Ночь забвения, где смешались реальность и вымысел.
Пробуждение оказалось тяжелым, встретило меня резью в глазах, пустыней во рту и чугунной головой. Я простонала и осторожно пошевелила руками-ногами. Тело было ватным, с трудом, но слушалось. А вот в мыслях царила пустота, лишь обрывки неясных воспоминаний вспыхивали, окуная меня в океан растерянности.
Как только глаза привыкли к свету, я разглядела Матвея. Мальчик стоял недалеко от моей кровати и не сводил с меня пристального взгляда.
– Ты что здесь делаешь? – прохрипела я.
Он ничего не ответил. Лишь смотрел, и мне от этого становилось серьезно не по себе.
– Уходи, я заразная, – привела я новый аргумент, чтобы остаться в одиночестве. – Ты же не хочешь заболеть, правда?
– Я вам не нравлюсь, – вдруг выдал сын Дубравина. – Почему?

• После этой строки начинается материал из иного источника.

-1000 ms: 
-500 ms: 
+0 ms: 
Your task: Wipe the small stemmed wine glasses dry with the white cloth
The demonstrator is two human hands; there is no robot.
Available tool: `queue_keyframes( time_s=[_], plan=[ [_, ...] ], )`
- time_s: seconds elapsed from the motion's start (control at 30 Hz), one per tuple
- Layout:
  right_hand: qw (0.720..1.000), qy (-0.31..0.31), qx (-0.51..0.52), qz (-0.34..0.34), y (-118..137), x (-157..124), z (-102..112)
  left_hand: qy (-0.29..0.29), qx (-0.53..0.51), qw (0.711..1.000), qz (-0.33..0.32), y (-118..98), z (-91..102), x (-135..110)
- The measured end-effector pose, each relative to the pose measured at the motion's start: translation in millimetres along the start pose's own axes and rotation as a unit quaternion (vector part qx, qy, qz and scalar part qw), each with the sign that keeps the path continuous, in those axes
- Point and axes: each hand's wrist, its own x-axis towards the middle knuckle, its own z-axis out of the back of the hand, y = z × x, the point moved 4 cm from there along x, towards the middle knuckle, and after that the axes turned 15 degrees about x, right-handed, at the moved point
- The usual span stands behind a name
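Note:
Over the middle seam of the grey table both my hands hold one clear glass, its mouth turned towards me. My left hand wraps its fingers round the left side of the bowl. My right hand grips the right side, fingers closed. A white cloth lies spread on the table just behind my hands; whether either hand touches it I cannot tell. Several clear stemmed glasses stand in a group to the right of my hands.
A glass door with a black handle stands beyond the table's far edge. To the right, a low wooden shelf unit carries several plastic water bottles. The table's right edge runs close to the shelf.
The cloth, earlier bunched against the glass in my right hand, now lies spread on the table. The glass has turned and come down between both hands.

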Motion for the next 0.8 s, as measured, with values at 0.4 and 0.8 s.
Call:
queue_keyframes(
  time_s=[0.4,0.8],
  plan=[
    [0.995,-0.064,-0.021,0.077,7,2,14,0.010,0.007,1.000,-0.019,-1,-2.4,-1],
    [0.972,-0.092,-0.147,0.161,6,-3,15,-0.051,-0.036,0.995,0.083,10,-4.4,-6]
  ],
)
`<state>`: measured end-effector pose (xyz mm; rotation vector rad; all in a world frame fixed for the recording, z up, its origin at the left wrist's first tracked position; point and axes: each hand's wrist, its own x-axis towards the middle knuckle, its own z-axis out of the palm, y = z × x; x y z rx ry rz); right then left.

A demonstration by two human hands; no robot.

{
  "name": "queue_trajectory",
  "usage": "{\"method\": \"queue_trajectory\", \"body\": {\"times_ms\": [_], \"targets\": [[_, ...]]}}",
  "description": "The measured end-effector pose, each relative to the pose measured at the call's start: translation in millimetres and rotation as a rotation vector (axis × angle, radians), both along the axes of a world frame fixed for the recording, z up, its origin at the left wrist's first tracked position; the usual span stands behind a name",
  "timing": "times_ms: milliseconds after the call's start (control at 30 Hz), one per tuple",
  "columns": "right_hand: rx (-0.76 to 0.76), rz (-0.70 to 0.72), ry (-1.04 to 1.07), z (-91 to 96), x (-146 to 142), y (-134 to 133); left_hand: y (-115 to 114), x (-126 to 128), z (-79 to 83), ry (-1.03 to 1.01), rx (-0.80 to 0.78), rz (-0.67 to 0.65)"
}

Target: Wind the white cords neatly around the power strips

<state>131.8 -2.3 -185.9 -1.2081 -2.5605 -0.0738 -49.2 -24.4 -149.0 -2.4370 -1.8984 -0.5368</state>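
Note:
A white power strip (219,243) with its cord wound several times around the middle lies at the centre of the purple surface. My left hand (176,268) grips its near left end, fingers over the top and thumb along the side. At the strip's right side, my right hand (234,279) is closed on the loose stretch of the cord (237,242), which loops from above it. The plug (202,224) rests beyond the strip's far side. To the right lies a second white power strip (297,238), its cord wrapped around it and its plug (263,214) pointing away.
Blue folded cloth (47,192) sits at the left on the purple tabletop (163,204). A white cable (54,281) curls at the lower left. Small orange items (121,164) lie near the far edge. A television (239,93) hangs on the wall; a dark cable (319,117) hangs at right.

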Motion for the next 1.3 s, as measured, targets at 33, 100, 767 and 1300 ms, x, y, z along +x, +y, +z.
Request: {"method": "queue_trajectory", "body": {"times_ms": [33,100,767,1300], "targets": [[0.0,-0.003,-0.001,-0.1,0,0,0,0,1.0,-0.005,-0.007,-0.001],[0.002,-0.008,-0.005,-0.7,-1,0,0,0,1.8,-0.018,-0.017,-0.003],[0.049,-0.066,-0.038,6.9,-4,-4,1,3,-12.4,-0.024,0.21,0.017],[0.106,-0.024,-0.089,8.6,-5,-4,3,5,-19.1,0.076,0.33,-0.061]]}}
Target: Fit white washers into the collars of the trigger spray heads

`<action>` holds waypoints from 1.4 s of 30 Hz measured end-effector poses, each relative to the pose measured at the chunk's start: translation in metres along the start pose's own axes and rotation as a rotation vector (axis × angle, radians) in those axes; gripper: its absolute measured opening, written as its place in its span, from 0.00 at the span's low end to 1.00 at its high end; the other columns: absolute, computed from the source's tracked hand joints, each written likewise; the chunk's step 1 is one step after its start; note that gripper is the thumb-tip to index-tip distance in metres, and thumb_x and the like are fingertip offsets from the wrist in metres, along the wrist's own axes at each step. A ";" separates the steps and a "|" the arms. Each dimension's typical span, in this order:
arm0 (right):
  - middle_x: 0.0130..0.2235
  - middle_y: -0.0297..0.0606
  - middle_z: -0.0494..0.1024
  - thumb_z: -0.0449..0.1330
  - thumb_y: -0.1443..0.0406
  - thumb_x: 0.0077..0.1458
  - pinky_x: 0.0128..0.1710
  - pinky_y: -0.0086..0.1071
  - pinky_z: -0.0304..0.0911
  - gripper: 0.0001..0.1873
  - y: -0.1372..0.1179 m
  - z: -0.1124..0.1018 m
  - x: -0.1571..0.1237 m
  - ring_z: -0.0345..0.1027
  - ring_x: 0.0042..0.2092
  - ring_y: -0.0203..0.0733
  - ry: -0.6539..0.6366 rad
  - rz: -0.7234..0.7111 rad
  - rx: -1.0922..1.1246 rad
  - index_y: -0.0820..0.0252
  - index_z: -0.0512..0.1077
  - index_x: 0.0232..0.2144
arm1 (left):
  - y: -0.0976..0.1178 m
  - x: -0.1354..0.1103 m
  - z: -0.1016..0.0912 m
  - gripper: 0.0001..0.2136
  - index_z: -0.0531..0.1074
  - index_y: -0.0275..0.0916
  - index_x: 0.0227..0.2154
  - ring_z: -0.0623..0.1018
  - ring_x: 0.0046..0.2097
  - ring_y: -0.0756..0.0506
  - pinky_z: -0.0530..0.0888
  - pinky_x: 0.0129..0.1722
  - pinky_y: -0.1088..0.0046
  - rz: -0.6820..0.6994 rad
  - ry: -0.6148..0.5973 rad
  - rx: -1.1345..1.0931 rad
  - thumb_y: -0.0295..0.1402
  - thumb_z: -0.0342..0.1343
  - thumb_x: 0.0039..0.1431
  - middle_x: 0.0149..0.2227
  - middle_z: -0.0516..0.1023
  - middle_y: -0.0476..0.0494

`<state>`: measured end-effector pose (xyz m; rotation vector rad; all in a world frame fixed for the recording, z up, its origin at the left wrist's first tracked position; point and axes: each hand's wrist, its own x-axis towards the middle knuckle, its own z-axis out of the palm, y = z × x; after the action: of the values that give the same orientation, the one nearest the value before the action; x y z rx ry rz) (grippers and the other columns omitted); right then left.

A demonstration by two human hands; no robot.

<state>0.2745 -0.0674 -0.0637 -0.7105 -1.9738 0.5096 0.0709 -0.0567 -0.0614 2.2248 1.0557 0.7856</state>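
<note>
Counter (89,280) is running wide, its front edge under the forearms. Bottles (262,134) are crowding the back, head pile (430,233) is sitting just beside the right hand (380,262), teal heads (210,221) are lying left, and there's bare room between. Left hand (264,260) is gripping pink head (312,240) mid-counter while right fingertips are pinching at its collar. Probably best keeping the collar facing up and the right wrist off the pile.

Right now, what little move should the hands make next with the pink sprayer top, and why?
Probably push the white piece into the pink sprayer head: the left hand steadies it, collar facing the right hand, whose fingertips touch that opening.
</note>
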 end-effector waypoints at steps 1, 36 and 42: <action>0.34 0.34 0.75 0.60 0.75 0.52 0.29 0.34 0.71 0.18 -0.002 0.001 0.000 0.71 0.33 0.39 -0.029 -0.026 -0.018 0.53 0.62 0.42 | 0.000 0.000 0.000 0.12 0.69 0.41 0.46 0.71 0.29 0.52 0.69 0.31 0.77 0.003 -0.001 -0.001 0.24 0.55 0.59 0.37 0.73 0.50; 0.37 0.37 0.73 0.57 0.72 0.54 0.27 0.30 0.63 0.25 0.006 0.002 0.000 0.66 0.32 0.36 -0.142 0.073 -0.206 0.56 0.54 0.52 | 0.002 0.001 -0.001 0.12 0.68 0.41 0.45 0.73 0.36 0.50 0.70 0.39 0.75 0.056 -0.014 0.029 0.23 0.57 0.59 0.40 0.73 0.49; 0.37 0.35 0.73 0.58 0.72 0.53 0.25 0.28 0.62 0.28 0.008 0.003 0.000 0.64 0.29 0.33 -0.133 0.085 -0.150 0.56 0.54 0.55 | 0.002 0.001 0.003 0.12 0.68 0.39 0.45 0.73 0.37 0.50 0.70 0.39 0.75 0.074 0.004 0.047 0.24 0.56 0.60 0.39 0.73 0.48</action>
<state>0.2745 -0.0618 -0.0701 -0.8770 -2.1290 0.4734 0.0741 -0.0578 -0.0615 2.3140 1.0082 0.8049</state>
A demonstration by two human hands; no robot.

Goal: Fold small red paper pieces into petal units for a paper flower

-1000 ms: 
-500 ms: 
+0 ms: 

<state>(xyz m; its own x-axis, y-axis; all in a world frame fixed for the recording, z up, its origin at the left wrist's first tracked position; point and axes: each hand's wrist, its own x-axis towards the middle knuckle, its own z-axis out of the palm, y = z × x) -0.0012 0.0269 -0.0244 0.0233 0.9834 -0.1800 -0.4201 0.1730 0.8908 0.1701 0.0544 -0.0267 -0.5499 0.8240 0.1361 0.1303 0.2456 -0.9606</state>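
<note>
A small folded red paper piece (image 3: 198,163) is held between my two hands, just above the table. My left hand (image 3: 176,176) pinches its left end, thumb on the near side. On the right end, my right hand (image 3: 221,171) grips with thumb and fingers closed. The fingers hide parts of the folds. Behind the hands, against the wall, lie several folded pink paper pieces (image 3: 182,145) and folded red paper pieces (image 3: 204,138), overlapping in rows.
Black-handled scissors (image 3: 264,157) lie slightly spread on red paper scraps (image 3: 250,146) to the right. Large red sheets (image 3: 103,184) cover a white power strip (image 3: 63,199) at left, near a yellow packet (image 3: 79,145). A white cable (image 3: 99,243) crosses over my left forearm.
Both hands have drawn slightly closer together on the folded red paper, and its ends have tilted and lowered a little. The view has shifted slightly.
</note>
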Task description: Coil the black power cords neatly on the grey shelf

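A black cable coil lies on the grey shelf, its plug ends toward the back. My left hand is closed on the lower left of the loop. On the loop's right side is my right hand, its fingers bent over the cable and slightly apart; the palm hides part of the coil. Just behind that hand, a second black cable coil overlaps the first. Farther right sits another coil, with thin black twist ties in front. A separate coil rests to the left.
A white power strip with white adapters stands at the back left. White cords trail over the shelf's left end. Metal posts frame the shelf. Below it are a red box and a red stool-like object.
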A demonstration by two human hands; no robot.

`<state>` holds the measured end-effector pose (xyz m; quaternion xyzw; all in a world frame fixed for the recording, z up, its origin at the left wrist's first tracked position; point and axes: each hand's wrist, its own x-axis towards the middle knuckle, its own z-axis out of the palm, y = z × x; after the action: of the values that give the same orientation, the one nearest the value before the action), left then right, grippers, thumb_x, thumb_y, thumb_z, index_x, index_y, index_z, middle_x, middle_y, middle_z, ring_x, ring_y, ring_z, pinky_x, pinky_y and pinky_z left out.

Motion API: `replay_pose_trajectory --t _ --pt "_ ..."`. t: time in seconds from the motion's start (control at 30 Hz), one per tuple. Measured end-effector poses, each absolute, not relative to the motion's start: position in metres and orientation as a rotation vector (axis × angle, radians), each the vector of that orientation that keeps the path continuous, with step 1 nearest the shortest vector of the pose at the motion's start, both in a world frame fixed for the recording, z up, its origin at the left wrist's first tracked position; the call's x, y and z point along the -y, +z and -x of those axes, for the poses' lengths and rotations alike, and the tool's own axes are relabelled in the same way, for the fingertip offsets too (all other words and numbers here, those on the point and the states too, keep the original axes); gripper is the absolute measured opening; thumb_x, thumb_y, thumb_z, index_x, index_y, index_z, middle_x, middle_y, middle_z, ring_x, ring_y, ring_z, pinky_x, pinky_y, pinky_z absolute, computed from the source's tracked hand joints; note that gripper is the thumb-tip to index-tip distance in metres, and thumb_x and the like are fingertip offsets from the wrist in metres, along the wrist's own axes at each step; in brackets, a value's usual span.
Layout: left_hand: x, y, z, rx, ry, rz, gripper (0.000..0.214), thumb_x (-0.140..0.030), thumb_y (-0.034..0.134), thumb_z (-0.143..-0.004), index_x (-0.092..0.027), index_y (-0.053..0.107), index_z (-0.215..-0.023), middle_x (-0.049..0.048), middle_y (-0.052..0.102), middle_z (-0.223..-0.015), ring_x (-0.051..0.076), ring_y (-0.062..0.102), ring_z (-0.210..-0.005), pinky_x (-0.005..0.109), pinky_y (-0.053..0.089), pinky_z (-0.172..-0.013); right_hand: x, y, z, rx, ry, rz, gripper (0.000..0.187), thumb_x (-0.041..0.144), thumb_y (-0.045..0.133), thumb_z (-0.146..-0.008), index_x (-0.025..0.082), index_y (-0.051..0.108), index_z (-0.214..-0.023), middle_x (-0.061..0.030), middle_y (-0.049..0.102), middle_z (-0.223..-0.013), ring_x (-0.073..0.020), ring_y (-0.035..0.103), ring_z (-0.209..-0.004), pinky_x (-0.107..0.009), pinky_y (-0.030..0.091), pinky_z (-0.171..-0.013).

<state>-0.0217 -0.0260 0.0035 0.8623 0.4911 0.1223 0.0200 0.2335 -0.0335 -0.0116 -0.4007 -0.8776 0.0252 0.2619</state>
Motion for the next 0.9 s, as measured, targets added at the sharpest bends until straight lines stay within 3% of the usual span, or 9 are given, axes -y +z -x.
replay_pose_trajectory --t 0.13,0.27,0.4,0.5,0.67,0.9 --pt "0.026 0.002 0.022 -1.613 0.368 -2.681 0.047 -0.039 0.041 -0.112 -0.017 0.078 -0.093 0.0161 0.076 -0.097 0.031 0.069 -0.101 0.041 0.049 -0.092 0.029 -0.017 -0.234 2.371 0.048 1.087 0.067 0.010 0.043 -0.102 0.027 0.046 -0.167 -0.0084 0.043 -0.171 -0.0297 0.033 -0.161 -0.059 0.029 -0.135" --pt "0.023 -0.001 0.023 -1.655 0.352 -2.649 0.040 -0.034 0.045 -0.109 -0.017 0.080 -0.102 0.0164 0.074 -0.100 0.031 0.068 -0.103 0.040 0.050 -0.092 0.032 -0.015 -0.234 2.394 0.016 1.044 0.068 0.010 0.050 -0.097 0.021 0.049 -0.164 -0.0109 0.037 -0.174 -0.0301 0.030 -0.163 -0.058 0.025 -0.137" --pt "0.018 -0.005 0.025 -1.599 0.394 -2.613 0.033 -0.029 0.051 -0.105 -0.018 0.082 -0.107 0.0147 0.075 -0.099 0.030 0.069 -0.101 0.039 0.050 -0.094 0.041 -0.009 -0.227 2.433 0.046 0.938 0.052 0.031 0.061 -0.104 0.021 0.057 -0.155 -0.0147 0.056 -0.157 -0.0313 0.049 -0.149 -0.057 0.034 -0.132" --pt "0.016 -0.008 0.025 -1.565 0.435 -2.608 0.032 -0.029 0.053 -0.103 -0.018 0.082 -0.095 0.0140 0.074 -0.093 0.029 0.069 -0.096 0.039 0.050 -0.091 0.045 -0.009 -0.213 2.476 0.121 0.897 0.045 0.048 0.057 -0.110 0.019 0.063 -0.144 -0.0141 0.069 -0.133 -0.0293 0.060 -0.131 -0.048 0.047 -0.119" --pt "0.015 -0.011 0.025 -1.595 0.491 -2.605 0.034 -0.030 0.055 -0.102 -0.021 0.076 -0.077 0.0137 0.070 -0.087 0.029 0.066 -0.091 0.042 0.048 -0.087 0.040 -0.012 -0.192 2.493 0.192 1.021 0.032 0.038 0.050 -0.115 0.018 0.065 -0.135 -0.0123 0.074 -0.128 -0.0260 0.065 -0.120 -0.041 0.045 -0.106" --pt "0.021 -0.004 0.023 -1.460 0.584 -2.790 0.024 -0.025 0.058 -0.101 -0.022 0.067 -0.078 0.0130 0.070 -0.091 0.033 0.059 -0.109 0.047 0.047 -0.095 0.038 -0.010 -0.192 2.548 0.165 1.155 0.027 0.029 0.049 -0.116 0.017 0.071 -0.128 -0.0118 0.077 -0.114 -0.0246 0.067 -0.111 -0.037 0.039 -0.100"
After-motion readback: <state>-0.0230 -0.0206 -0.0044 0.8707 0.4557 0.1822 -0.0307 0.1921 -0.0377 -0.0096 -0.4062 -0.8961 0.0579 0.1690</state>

«Вот так – не в бровь, а в глаз, – опешила я. – Устами младенца, ага, Вася.
Матвей не приближался. Из-за его нервных движений пальцами у меня создалось впечатление, что мальчику в моем присутствии неудобно, но и уходить он отчего-то не спешил.
– С чего ты взял? – прохрипела я, надеясь, что мне хотя бы удалось сохранить спокойное выражение лица.
– Вижу, – просто ответил мальчик.
Больше он ничего не сказал, но больше-то и не требовалось. Вся его поза, взгляд оказались красноречивее сотни слов и били точно в цель. В мое сердце.
– Ты ошибаешься.
Матвей продолжал буравить меня глазами, точно прямиком в душу заглядывал.
Внезапно мне стало так стыдно за собственные эмоции, которые пока не получалось контролировать, что захотелось спрятаться под одеяло. Наедине с сыном Дубравина это я сейчас скорее чувствовала себя растерянным ребенком, мальчик же выглядел донельзя спокойным и уверенным.
– Это не так, – сказала я после короткой паузы.
Матвей никак на это не отреагировал и, что-то подсказывало мне, даже не поверил.
Да и я сама себе не особо верила. С одной стороны, я прекрасно осознавала, что не имею права испытывать неприязнь к невинному ребенку, а с другой… Каждый раз, когда я видела этого мальчика, то вспоминала о предательстве мужа. Бывшего мужа.
Получалось, что теперь я вынуждена была вновь проживать все то, от чего так долго и старательно бежала. От собственного бессилия во мне бушевала злость, которая искала выхода. Не знаю, как Матвей за столь короткий срок нашего с ним знакомства смог это уловить, но он попал в яблочко.